*What you have to do:* Gather the lines below that include the string "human", copying each in full.

*Stored items from a collection:*
───
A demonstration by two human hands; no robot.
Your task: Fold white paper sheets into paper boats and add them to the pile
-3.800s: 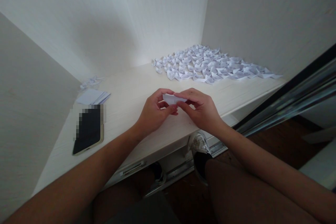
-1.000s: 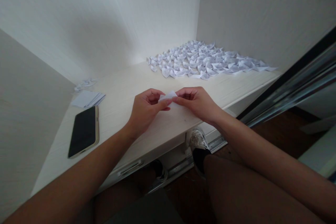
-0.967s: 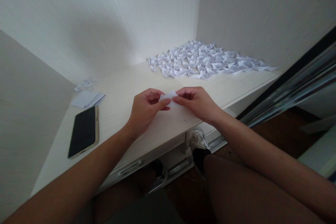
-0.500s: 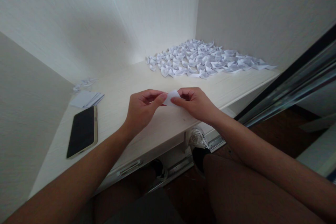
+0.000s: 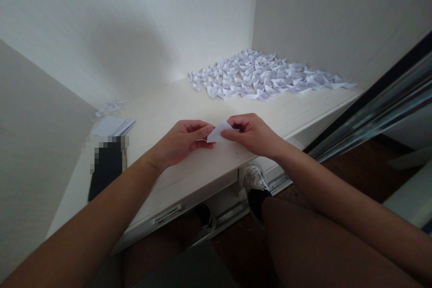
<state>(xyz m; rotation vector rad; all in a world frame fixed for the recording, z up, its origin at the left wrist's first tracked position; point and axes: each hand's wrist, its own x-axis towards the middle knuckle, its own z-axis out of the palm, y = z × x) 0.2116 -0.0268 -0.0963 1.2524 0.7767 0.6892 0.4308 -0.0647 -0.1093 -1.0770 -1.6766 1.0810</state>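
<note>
A small folded piece of white paper (image 5: 218, 132) is held over the front part of the white desktop (image 5: 162, 108). My right hand (image 5: 254, 134) pinches it between thumb and fingers from the right. From the left, the thumb and forefinger of my left hand (image 5: 185, 139) close on the paper's left corner, the other fingers curled below. Behind my hands, many small folded white paper pieces (image 5: 249, 74) with pointed ends lie spread in the back right corner. To the left rests a stack of flat white paper sheets (image 5: 113, 126).
A dark-screened phone (image 5: 108, 168), partly pixelated, lies on the left side of the desktop. Thin white paper scraps (image 5: 111, 107) sit behind the stack. A drawer handle (image 5: 168, 214) shows on the front face. My shoe (image 5: 254, 177) is below the edge. Walls enclose the back and sides.
The paper has been turned and now shows a pointed, slanted shape. My left hand has shifted slightly, its lower fingers now further apart beneath the paper. My right hand has barely moved.
</note>
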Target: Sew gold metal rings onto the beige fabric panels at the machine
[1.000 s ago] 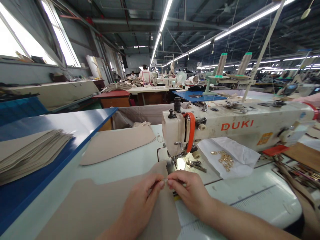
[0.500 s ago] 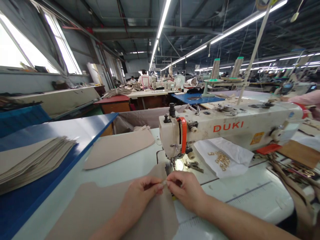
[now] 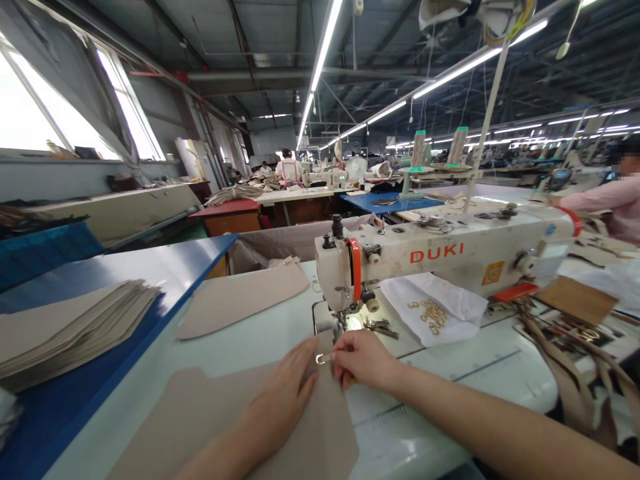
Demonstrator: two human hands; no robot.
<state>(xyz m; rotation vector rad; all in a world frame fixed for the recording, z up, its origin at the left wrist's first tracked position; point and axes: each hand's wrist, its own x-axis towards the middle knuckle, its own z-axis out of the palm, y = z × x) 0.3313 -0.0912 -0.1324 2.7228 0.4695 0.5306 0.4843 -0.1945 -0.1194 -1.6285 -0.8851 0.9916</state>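
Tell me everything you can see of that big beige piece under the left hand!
The beige piece is plain and smooth-looking, maybe leather or thick cloth. It lies flat on the pale green table, with a small step in its far edge. Its far right end is close to the sewing machine. The left hand rests on it; its near side leaves the picture.

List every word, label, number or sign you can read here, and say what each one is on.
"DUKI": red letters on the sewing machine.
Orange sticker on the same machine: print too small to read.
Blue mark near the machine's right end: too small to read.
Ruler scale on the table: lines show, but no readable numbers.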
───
*Reply to the task:*
A demonstration by two human hands; no robot.
Demonstrator: two human hands; no robot.

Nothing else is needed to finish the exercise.